Data engineer here, just loading Excel xlsx files to a SQL Server database table. The problem is, the person creating the Excel files enters dates as dd/mm/yyyy (European format). If the day is > 12, the resultant xlsx reads the date as Text (eg. 31/03/2024). But if the day is 12 or less, the xlsx reads the date as a Date (eg. 06/04/2024 looks like June 4, but it's really April 6). It seems Pandas respects these datatype choices when loading the file into a DataFrame with pd.read_excel(). This means the above two dates end up in the database table as "2024-03-31" (correct) and "2024-06-04" (wrong).
How do I get these Excel files into the table, but correctly parse the date every time? I don't have control over the Excel files before they're saved and dropped into the target file folder.

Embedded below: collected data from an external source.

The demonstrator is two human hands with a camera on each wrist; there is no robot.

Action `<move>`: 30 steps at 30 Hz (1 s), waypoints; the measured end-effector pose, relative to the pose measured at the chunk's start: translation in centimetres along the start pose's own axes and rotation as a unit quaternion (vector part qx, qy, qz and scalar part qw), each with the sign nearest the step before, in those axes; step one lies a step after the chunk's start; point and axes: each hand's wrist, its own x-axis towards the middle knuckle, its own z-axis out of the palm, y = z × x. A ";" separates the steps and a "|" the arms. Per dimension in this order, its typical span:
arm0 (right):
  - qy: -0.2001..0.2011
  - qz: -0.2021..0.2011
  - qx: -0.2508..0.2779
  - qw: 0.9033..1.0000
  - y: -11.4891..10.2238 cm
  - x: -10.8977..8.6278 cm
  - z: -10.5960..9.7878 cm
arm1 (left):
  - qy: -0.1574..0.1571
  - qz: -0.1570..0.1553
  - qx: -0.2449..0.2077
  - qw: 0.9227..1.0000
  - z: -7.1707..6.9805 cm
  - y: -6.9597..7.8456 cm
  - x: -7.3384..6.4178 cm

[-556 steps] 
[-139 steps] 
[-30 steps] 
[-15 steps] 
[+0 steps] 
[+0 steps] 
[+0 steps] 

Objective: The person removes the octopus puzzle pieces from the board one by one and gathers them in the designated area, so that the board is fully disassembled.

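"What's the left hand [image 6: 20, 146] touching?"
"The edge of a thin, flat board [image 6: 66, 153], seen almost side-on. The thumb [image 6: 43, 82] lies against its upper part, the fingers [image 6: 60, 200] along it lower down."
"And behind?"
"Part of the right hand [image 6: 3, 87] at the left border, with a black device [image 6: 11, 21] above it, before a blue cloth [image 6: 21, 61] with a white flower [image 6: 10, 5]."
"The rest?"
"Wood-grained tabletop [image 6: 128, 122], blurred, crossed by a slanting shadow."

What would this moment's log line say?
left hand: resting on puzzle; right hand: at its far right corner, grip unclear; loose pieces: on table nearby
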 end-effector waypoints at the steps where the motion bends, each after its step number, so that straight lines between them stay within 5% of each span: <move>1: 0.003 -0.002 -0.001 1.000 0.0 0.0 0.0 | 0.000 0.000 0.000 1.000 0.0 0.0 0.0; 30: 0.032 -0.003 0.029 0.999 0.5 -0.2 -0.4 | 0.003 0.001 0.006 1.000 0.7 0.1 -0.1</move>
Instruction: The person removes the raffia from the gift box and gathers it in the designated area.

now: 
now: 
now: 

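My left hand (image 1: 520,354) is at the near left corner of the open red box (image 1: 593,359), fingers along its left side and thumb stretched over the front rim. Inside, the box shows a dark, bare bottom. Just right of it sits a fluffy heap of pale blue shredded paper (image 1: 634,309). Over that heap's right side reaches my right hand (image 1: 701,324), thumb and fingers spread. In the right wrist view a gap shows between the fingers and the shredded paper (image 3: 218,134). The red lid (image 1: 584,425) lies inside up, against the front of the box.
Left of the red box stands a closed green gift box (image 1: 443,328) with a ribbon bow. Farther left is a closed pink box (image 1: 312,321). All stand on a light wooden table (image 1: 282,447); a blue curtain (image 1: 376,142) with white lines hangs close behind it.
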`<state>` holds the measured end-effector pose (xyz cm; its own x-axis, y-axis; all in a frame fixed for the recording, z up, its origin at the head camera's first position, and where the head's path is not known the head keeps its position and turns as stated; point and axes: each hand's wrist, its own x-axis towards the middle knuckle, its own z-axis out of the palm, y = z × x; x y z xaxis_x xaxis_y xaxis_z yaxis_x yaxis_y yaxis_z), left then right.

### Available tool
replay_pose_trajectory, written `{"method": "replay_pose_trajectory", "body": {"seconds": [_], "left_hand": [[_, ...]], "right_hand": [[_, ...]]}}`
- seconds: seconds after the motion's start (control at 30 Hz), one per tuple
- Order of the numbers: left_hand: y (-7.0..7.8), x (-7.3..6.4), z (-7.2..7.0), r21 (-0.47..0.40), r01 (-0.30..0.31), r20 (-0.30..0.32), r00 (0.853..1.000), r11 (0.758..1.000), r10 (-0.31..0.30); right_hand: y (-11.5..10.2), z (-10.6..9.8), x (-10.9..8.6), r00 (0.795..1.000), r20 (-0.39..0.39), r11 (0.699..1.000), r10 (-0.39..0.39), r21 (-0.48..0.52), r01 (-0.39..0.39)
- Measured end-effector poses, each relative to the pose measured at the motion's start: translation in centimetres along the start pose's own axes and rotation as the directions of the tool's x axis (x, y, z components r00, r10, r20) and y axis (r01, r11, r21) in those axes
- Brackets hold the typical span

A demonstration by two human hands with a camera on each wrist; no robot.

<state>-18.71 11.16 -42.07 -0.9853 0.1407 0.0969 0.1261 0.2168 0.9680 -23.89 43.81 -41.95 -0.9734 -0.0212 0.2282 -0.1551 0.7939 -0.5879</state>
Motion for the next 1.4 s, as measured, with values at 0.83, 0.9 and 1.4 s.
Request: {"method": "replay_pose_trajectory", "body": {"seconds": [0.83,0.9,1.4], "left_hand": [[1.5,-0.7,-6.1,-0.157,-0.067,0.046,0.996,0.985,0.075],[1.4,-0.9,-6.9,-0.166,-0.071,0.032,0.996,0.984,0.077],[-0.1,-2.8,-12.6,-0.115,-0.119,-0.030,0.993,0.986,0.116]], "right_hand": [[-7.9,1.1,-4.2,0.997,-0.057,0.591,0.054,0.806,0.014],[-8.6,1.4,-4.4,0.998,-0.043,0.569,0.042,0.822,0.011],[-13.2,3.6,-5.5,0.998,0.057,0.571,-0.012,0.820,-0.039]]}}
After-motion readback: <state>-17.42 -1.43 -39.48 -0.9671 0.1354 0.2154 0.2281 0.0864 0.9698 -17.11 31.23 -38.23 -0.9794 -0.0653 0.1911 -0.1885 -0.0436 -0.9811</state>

Thanks to @Temunel, whose solution almost works. I modified it with an idea from here: Is there a Python equivalent to C#'s DateTime.TryParse()?
The real problem is, if Excel saves as a date (i.e. the first value is < 13), then Pandas reads it as a date, then converts it to a string, not an Excel date integer - it ends up as 'yyyy-mm-dd HH:MM:SS'. If it doesn't recognize the date (i.e. first value > 12), Pandas just reads it as a string - it ends up as 'dd/mm/yyyy'.
from datetime import datetime, timedelta
DATE_PATTERNS = ["%Y-%d-%m %H:%M:%S", "%d/%m/%Y"]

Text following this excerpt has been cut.